*SOURCE MATERIAL*.
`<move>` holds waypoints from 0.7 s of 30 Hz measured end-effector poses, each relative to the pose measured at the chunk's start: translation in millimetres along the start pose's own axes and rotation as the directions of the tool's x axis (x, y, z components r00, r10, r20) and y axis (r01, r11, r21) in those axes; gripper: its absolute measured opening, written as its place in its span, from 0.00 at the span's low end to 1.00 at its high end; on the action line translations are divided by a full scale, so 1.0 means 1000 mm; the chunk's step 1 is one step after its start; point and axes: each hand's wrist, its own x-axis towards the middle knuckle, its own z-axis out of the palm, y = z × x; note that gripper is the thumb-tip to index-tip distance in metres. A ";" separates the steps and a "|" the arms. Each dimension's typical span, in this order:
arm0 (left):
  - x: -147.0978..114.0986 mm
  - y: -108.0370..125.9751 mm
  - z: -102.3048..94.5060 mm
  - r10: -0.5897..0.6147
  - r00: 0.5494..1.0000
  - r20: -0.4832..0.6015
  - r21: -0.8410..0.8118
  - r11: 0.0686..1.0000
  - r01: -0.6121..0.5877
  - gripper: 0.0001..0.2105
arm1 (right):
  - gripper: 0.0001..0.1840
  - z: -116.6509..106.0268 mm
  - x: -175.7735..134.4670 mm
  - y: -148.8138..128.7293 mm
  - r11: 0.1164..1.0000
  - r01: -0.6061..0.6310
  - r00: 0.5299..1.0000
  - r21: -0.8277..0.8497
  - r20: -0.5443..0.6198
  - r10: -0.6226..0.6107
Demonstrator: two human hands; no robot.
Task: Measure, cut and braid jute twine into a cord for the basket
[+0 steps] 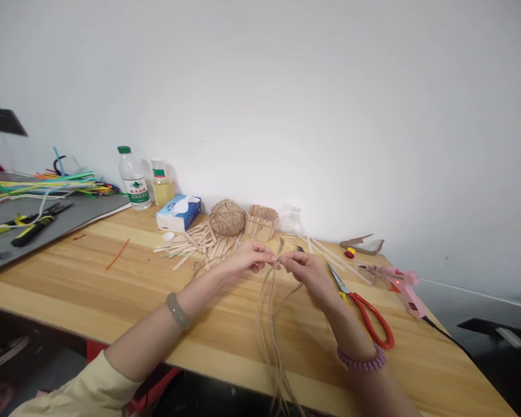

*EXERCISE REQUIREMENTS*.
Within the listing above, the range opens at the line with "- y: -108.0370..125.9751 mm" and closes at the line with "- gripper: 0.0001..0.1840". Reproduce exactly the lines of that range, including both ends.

*SOLUTION*.
  - y: -108.0370..125.9751 mm
  - z: -102.3048..94.5060 mm
  - r10: -0.5897..0.6147
  - r00: 0.5494..1.0000
  - r20: -0.4832..0.6015
  - r21: -0.8410..0.8118
  - r11: 0.0686..1.0000
  - r01: -0.6121..0.5877
  - gripper: 0.0001..0.2105
arm1 (right):
  - gripper: 0.0001..0.1840

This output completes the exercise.